Sen. Bernie Sanders, I-Vt., takes a similar approach to rallying the masses, even turning his large crowds into rock concerts to jack up the energy and attract new eyeballs. He purports to be leading a revolution, after all, so he needs to use the power of his personality and bully pulpit to realize that.
Sanders purports to be leading a revolution, after all, so he needs to use the power of his personality and bully pulpit to realize that.
Which means that both Trump and Sanders stand to lose much more by the coronavirus shutting down large public campaign activities than their shared opponent, Joe Biden. The former vice president is more comfortable with a teleprompter than speaking extemporaneously; his trademark is an avuncular one-on-one connection with voters rather than issuing a rabble-rousing call to arms in a cavernous arena.
Read more here.
Cruise lines suspend voyages
President Trump tweeted Friday evening that Carnival, Royal Caribbean, Norwegian and MSC Cruises agreed to suspend outbound cruises for 30 days at his request. All of these companies had already announced suspended voyages earlier in the day.
The country’s biggest cruise companies announced a spate of suspensions throughout Friday afternoon. Royal Caribbean said it will halt all U.S. voyages for 30 days beginning Saturday.
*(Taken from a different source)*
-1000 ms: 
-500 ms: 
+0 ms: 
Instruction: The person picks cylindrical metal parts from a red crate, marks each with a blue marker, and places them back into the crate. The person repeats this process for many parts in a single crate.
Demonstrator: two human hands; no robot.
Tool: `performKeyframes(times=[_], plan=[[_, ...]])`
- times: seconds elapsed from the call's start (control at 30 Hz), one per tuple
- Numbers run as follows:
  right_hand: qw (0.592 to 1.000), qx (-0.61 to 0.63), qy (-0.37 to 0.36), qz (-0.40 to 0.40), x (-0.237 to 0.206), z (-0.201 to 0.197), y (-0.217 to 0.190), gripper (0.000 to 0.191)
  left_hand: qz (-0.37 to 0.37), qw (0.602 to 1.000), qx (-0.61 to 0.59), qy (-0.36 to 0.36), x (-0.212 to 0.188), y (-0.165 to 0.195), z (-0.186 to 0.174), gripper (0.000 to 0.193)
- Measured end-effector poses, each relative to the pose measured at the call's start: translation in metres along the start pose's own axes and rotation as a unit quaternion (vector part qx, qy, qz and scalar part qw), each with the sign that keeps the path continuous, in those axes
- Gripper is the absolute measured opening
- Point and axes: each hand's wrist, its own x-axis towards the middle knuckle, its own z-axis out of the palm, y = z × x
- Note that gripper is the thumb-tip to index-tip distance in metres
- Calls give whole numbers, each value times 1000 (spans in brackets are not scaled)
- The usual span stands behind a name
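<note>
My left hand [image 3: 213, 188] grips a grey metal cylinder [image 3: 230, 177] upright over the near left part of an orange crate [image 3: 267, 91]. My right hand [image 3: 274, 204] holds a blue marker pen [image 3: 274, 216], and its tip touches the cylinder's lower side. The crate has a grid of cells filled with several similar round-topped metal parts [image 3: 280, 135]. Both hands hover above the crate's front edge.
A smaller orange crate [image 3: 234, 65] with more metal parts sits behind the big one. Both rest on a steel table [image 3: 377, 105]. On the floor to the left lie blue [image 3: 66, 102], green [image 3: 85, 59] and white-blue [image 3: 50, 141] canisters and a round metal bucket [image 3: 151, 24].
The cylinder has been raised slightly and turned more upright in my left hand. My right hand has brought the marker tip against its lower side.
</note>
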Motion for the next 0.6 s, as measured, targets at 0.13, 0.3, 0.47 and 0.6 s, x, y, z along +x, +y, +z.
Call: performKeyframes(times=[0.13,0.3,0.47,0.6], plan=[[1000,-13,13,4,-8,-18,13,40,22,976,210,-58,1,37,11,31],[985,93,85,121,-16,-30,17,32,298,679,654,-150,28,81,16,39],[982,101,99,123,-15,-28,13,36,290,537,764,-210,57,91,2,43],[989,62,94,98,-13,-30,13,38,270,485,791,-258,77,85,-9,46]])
Carnival Corporation said it will stop dozens of voyages, and its subsidiary Princess Cruises will suspend its cruises through April 30. Norwegian said it suspended its ships until April 11. MSC Cruises canceled all its U.S. cruises through April 30.
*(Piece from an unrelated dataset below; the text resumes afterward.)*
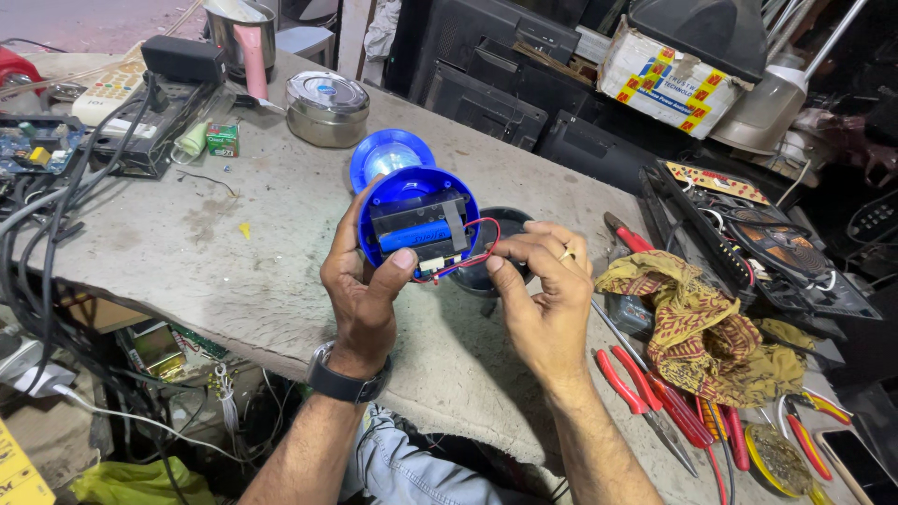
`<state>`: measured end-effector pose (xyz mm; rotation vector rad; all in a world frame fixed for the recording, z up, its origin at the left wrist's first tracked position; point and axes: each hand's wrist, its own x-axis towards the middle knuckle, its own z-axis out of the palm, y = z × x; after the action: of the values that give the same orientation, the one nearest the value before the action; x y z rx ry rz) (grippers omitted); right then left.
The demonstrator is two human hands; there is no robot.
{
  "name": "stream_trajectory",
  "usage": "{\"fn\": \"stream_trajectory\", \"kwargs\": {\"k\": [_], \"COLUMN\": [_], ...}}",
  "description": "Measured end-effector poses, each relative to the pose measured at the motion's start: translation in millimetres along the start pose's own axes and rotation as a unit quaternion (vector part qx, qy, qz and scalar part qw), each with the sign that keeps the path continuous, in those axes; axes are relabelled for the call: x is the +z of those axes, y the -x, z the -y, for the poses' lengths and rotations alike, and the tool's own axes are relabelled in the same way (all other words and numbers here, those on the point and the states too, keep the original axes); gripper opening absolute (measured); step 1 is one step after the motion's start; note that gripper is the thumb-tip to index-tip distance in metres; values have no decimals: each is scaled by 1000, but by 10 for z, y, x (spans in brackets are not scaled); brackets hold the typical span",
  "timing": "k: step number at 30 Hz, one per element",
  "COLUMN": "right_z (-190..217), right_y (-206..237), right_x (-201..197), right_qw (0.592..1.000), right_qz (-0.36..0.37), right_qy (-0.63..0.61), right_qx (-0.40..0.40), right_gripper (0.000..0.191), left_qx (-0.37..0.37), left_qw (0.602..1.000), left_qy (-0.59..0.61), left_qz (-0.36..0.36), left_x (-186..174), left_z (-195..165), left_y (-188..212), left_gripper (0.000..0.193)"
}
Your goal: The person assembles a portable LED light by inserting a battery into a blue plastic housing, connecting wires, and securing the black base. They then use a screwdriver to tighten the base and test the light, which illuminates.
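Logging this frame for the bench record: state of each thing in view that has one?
Blue lamp: back open, battery and wires exposed, held in left hand.
Red wire: loose, pinched by right hand.
Steel tin: lid on.
Pliers: lying flat, untouched.
Cloth: crumpled beside the tools.
Circuit panel: casing off, board bare.

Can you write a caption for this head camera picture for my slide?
Left hand holds an opened blue round lamp while the right hand pinches its red wire.

Round blue lamp base (418,220) held tilted above bench; battery, red wires exposed.
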<state>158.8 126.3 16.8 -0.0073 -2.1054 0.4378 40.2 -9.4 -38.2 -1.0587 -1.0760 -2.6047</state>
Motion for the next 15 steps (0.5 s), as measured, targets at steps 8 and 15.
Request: {"fn": "stream_trajectory", "kwargs": {"k": [8, 15], "right_z": [41, -97], "right_y": [-4, 50], "right_x": [-3, 47], "right_qw": [1000, 993], "right_qz": [2, 34], "right_qy": [-26, -94], "right_qx": [3, 65], "right_gripper": [15, 15], "left_qx": [13, -3], "left_qw": [1000, 1000], "left_qy": [-3, 1], "left_qz": [1, -7], "left_x": [5, 9], "left_z": [23, 39], "left_y": [-5, -13], "left_gripper": [75, 79]}}
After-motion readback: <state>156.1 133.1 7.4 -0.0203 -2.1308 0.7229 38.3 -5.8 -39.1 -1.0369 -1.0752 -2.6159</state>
Idaho reports state’s first patient
Idaho Gov. Brad Little is scheduled to offer details Saturday on the state’s first patient.
The governor’s office tweeted that he was expected to address the media at 5 p.m. from the statehouse.
Other details would be distributed afterward, the office said. The patient was described as the state’s “first confirmed case.” Earlier in the day, the governor signed a “proactive emergency declaration.”
Utah public schools close for 2 weeks
All Utah public schools will close for a two-week period starting Friday. After that time, the state will reassess conditions and decide whether students can return to the classroom.
Researchers: Blood of recovered patients could be used in treatment
A pair of Johns Hopkins University researchers says harvesting virus-fighting antibodies from the blood of previously infected patients could help some of those suffering from COVID-19.
The method of using “convalescent serum” dates back more than a century but has not been used widely in the United States in decades.
In a paper published Friday in the Journal of Clinical Investigation, Drs. Arturo Casadevall and Liise-anne Pirofski argued that collecting blood serum or plasma from previously infected people might be the best hope for treating severe cases of COVID-19, the disease caused by coronavirus, in the absence of vaccines or antiviral drugs.
Read the full story.
House Democrats and White House reach deal on coronavirus aid package
House Democrats and Trump administration have reached a deal on a coronavirus aid package that includes free testing, paid emergency leave and other resources intended to help stem the crisis and stabilize the financial markets, House speaker Nancy Pelosi said Friday.
Pelosi said earlier the House is expected to vote on the bill Friday, which would send it to the Senate for a vote as early as Monday.
The deal was struck after numerous conversations over the last two days between Pelosi and Treasury Secretary Steven Mnuchin.
“The three most important parts of this bill are testing, testing, testing,” Pelosi said Friday outside the speaker’s balcony on Capitol Hill.
Read what’s in the deal.
Italians break into song during quarantine in moving video
As Italy enters its first weekend under a countrywide lockdown, residents in the city of Siena found a new way to connect with one another: through song.
In a Twitter video that already has more than 1.5 million views, Italians singing from their balconies in unison. “E mentre Siena dorme” (“And While Siena Sleeps”), is a traditional folk song for the people of Siena, usually sung to show local pride.